23 Al wat naar het bevel van den God des hemels is, dat het vlijtiglijk gedaan worde, voor het huis van den God des hemels; want waartoe zou er grote toorn zijn over het koninkrijk des konings en zijner kinderen?
24 Ook laten wij ulieden weten, aangaande alle priesteren en Levieten, zangers, poortiers, Nethinim en dienaars van het huis dezes Gods, dat men den cijns, ouden impost en tol hun niet zal vermogen op te leggen.

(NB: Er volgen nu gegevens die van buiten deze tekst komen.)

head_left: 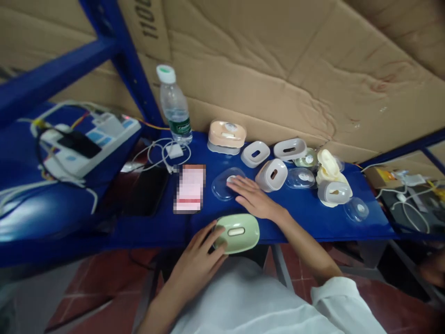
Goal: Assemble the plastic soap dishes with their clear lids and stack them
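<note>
Near the front edge of the blue table is a light green oval soap dish (248, 236) with a pale oblong piece in a slot at its centre. My left hand (205, 253) grips its left side, fingers over the rim and inside. My right hand (255, 198) reaches over the table with its fingers stretched out, the tips at a transparent plastic lid (222, 188) with a round label. Whether the fingers press on the lid or hover just over it, I cannot tell. Right of that hand stands a stack of grey-white oval dishes (273, 175).
Behind lie a peach dish (226, 134), grey dishes (255, 154), transparent lids (301, 178) and cream parts (328, 164). A water bottle (176, 111), a pixelated rectangle (189, 189), a black phone-like slab (148, 190) and a power strip (93, 150) are to the left. Cardboard walls the back.
</note>
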The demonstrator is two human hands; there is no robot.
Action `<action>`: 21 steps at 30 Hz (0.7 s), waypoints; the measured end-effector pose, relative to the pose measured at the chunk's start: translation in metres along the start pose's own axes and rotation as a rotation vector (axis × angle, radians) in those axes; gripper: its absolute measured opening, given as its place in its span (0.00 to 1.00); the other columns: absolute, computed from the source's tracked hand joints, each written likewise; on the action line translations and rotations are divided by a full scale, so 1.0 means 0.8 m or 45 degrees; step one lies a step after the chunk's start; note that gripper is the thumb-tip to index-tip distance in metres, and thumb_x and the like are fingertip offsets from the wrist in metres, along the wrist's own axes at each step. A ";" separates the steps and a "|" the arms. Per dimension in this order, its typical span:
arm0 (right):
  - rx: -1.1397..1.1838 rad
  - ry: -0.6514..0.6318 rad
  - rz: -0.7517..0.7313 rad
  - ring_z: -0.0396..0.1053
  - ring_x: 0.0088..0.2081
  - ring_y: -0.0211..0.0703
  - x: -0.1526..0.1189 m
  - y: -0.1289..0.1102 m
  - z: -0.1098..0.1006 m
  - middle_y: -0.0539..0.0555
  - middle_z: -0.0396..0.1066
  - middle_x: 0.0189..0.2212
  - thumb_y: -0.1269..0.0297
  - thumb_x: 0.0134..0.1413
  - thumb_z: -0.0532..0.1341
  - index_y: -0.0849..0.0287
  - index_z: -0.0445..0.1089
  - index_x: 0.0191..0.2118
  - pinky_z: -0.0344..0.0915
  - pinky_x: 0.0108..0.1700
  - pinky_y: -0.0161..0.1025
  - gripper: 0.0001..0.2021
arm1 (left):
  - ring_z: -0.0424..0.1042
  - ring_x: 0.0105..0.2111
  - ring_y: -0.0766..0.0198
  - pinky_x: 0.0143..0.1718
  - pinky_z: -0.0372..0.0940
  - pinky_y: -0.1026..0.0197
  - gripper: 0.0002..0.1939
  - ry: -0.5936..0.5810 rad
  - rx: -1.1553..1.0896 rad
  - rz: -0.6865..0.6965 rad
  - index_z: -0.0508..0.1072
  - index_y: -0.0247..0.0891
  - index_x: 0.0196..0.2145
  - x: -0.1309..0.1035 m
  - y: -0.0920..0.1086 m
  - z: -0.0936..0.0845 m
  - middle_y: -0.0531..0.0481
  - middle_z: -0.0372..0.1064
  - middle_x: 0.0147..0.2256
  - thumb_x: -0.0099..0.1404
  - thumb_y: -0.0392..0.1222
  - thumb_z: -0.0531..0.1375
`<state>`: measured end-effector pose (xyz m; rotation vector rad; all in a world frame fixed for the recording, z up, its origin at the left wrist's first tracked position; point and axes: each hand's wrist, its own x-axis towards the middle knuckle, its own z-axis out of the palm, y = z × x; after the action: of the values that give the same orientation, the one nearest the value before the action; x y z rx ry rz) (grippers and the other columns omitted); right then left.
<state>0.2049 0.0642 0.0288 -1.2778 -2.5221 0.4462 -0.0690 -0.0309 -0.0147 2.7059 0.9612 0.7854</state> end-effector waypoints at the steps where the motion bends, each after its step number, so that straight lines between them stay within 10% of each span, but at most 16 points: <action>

25 En gij, Ezra, naar de wijsheid uws Gods, die in uw hand is, stel regeerders en richters, die al het volk richten, dat aan gene zijde der rivier is, allen, die de wetten uws Gods weten, en die ze niet weet, zult gijlieden die bekend maken.
26 En al wie de wet uws Gods en de wet des konings niet zal doen, over dien laat spoediglijk recht worden gedaan, hetzij ter dood, of tot verbanning, of tot boete van goederen, of tot de banden.
Ezra dankt God
27 Geloofd zij de HEERE, de God onzer vaderen, Die alzulks in het hart des konings gegeven heeft, om te versieren het huis des HEEREN, dat te Jeruzalem is.
28 En heeft tot mij weldadigheid geneigd, voor het aangezicht des konings en zijner raadsheren, en aller geweldige vorsten des konings. Zo heb ik mij gesterkt, naar de hand des HEEREN, mijns Gods, over mij, en de hoofden uit Israël vergaderd, om met mij op te trekken.